§ **Problem description**:
From the data below, return each line in which the string "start" is found.

Items from a dataset:
══════════════════════════════
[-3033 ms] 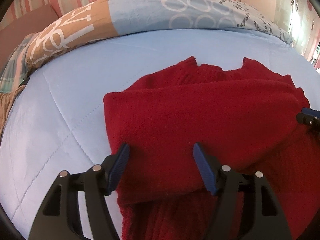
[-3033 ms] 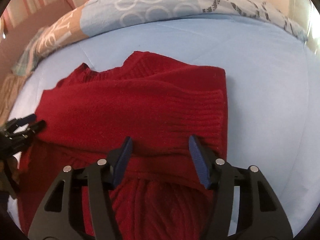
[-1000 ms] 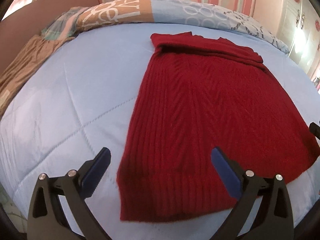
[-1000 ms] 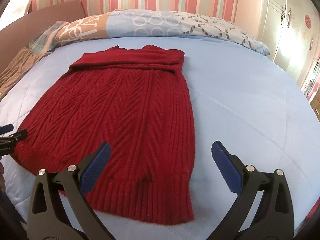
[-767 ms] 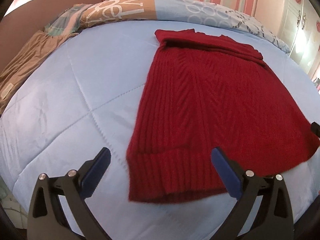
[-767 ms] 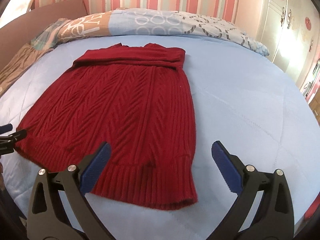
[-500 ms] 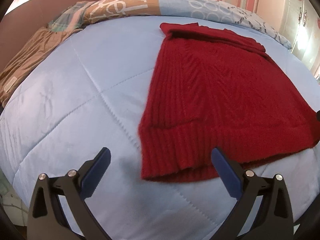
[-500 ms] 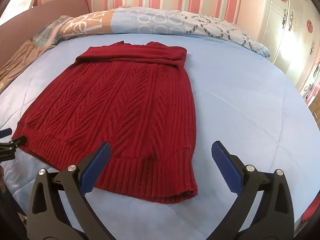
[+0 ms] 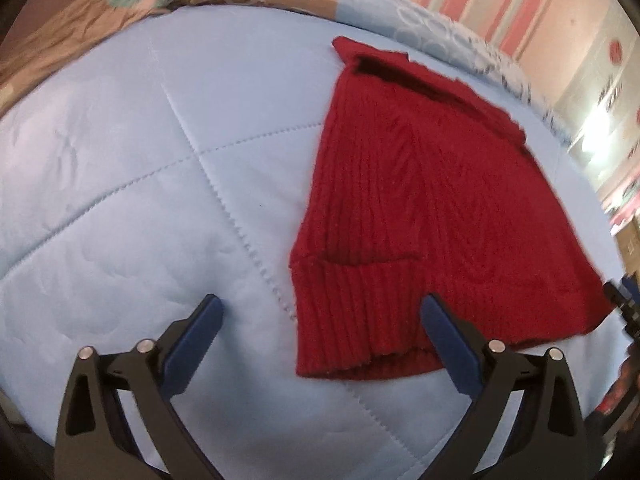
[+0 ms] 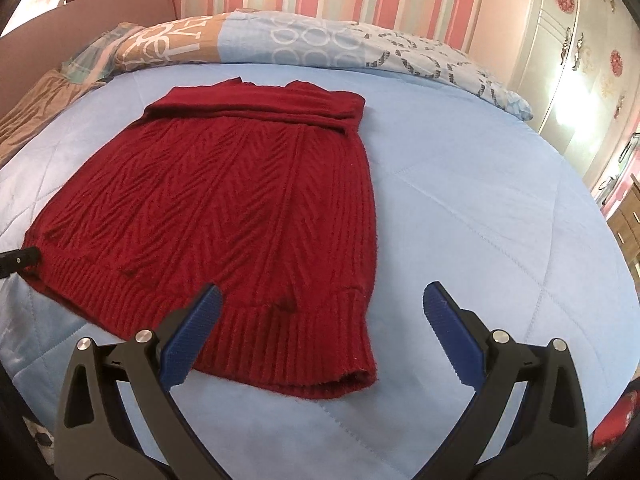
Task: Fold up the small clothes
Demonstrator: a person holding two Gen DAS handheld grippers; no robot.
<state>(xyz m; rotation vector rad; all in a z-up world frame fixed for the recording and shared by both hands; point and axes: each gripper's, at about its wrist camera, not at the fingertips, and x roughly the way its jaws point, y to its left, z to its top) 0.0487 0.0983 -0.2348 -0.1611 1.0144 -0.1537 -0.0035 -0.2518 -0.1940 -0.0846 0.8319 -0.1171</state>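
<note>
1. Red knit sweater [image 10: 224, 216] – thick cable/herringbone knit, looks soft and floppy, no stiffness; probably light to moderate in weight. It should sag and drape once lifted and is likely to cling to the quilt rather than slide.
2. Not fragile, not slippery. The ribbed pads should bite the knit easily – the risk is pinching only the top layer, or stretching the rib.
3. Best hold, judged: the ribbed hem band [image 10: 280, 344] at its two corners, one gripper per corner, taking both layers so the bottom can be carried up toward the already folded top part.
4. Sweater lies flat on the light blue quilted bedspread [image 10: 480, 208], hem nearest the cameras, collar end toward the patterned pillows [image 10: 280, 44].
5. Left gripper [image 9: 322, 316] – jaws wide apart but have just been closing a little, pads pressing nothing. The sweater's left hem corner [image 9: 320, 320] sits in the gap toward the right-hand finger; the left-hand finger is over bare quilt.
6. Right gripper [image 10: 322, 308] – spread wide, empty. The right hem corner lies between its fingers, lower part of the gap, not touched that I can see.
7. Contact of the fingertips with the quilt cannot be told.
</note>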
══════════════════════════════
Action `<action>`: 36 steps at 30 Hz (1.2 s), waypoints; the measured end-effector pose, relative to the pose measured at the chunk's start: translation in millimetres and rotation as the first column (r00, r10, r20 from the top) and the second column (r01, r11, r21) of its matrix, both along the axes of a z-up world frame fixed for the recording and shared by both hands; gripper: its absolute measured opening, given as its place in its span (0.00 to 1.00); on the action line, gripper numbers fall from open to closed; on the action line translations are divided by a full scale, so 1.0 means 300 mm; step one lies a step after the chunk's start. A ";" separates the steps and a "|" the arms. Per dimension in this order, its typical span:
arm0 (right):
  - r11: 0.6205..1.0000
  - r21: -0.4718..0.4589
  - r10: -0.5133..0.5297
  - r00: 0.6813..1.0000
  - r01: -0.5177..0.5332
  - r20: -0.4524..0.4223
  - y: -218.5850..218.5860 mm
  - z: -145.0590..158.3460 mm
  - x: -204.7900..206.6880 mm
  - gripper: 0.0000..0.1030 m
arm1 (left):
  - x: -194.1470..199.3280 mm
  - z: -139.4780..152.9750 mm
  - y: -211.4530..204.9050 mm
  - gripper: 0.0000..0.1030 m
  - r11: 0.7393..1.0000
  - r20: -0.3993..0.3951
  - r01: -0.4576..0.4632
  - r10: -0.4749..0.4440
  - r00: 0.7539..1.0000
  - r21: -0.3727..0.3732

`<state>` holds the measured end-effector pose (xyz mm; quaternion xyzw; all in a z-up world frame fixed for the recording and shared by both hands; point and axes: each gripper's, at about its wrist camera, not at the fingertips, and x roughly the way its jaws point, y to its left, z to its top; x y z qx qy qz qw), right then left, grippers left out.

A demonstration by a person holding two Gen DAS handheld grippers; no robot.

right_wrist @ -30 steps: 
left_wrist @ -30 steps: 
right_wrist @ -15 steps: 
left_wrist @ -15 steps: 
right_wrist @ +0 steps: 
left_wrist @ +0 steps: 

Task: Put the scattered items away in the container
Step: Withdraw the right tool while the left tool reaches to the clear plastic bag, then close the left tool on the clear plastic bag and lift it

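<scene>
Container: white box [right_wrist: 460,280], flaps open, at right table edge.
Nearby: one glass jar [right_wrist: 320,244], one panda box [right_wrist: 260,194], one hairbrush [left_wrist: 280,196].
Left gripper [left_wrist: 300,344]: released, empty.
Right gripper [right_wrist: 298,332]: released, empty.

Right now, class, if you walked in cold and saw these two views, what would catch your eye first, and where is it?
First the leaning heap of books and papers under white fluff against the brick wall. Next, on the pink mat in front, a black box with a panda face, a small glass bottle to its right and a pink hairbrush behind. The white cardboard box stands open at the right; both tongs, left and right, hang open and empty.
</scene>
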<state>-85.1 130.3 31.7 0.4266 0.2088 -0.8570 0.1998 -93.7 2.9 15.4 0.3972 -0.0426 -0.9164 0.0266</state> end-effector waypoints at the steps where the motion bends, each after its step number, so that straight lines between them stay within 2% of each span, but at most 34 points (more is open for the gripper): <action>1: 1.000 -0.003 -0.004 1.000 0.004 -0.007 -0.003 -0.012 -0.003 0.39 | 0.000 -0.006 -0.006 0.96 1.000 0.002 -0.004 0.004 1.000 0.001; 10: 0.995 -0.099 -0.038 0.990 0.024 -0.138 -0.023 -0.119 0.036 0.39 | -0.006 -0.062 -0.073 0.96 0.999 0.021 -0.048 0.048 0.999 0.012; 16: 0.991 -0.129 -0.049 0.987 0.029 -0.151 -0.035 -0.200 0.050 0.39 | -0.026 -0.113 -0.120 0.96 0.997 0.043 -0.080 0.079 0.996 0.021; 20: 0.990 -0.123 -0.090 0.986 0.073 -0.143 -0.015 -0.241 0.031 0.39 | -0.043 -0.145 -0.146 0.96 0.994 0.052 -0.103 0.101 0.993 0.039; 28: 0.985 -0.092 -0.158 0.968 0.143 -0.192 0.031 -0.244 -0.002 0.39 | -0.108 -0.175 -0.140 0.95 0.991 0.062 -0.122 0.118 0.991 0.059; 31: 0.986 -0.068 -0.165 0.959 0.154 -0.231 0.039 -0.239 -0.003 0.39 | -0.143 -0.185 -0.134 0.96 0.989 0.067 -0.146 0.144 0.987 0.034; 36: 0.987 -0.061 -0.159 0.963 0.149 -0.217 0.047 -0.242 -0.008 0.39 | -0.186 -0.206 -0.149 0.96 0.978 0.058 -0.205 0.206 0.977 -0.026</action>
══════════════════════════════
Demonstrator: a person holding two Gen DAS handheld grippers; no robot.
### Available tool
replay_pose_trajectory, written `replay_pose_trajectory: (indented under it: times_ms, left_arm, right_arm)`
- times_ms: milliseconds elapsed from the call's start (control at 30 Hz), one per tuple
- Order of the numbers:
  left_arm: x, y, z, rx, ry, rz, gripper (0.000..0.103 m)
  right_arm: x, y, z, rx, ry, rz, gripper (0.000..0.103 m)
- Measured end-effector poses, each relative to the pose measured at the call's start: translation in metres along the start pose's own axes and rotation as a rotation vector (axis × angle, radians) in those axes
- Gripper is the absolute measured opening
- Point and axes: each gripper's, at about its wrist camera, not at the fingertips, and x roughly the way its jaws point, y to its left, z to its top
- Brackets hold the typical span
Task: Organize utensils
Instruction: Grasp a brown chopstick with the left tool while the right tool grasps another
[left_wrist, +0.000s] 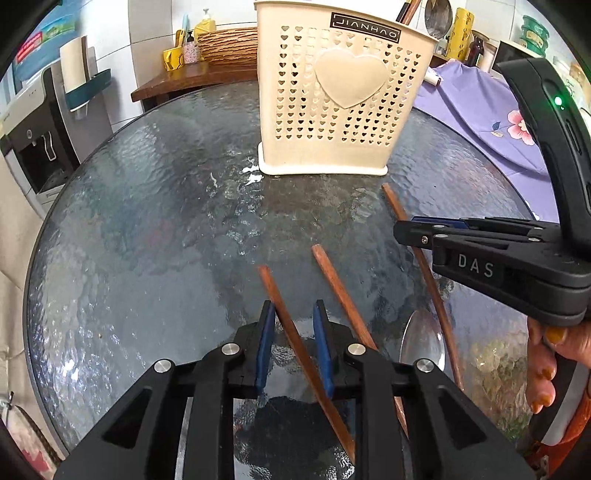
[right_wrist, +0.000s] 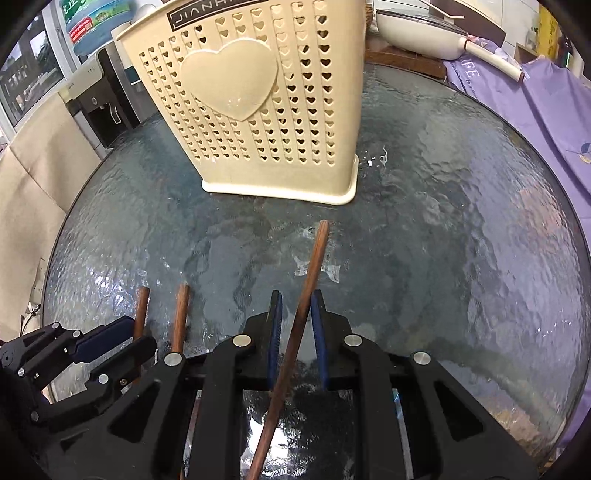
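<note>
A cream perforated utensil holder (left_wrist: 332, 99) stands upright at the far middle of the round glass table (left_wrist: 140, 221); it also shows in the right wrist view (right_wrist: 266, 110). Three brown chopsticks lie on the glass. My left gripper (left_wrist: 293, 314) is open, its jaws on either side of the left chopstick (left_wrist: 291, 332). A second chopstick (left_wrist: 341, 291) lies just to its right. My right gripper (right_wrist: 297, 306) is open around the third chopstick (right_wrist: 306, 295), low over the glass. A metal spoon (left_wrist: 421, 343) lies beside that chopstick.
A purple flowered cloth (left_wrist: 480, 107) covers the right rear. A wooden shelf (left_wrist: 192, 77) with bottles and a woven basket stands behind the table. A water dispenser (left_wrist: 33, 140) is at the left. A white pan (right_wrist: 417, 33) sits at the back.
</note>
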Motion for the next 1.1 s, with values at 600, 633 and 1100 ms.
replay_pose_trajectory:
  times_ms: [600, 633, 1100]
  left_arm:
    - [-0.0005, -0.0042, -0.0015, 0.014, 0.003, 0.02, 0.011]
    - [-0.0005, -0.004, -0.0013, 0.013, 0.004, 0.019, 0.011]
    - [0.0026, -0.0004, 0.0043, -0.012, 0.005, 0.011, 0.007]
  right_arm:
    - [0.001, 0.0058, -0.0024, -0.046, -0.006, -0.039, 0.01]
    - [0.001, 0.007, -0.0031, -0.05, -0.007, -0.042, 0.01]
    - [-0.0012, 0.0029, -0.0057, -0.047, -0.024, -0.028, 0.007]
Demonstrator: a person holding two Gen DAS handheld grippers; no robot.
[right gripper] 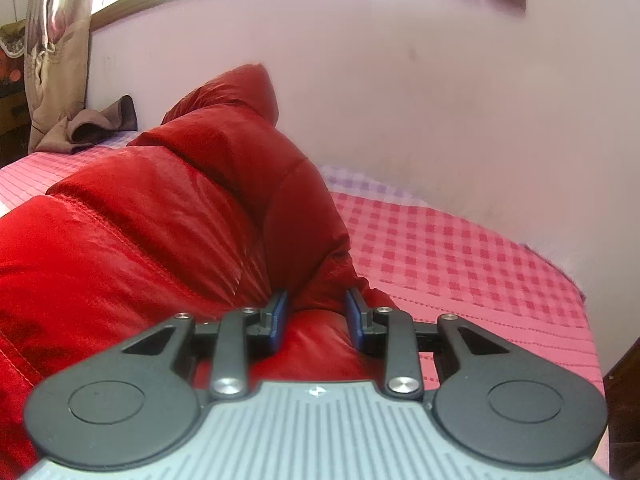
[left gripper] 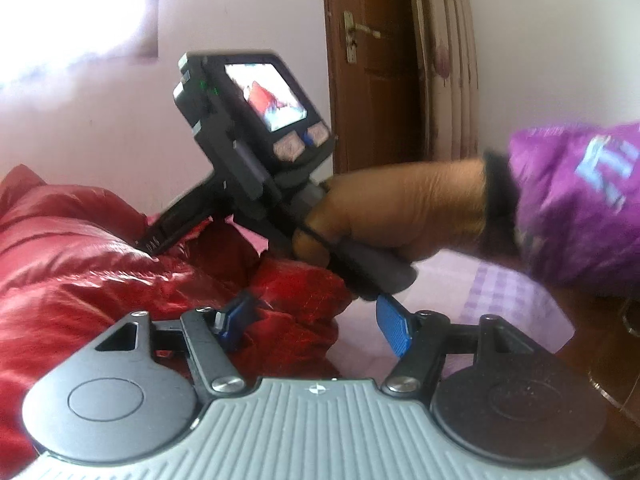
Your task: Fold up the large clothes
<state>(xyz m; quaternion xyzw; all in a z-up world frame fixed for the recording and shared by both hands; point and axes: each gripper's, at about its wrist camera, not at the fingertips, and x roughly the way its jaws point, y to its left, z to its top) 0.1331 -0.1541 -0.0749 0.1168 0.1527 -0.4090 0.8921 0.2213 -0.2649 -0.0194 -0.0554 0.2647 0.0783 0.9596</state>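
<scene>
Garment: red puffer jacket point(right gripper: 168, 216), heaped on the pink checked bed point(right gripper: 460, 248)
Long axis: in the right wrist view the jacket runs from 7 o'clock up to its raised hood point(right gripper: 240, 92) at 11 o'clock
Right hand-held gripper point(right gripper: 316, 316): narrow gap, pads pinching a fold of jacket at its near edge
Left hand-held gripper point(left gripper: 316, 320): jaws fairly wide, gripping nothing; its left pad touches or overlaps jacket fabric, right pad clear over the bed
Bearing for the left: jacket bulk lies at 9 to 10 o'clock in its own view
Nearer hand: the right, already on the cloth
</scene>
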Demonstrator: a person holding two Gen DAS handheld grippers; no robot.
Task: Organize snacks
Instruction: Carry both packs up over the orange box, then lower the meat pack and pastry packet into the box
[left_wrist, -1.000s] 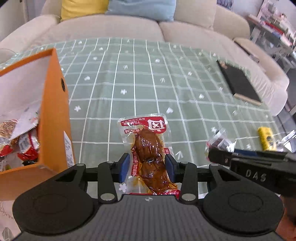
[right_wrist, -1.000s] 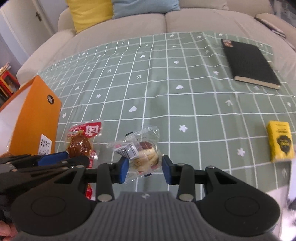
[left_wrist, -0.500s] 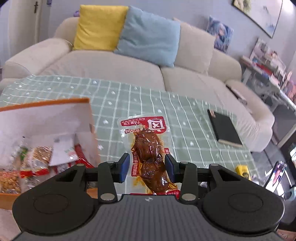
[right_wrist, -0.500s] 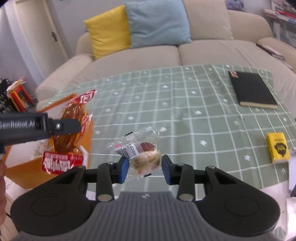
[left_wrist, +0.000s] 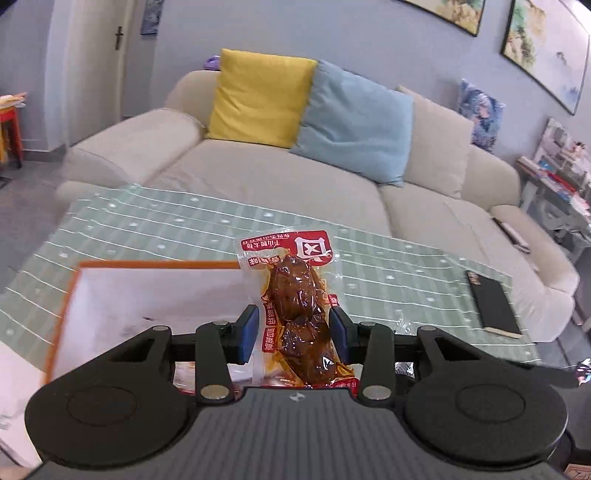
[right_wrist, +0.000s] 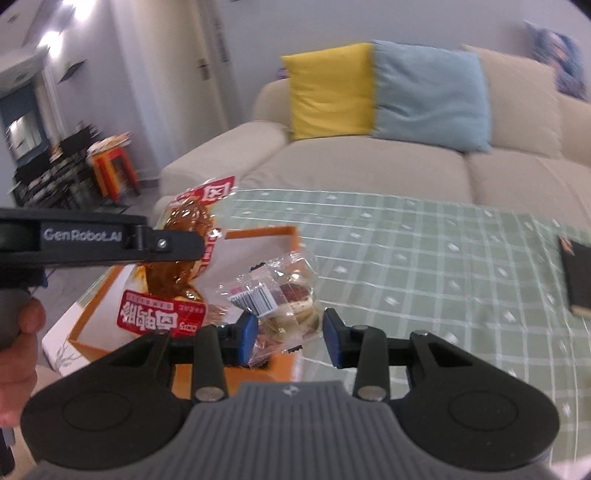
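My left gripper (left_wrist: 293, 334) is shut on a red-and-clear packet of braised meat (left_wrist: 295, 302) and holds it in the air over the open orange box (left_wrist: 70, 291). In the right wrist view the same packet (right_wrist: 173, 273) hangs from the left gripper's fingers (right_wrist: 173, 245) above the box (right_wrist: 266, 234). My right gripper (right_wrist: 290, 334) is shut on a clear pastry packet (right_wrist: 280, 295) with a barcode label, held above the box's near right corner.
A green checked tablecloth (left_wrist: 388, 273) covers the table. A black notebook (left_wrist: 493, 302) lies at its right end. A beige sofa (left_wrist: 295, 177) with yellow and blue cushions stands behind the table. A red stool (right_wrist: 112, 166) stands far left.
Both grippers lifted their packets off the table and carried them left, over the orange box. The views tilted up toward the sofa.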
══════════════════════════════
§ **Solution for this exercise**:
Action `<action>`: 36 steps at 30 Hz (1.2 s), waypoints; the measured end-effector pose, relative to the pose measured at the chunk's start: translation in millimetres and rotation as the first column (r00, r10, r20 from the top) and the second column (r01, r11, r21) of its matrix, both along the axes of a z-up world frame fixed for the recording and shared by both hands; gripper: its absolute measured opening, given as its place in its span (0.00 to 1.00); on the action line, gripper numbers fall from open to closed; on the action line translations are divided by a full scale, so 1.0 means 300 mm; step one lies a step after the chunk's start. A ";" separates the steps and a "|" the arms. Per dimension in this order, its typical span:
- times_ms: milliseconds elapsed from the call's start (control at 30 Hz), one per tuple
- Measured end-effector poses, each relative to the pose measured at the call's start: translation in metres along the start pose's own axes and rotation as a rotation vector (axis × angle, radians) in those axes

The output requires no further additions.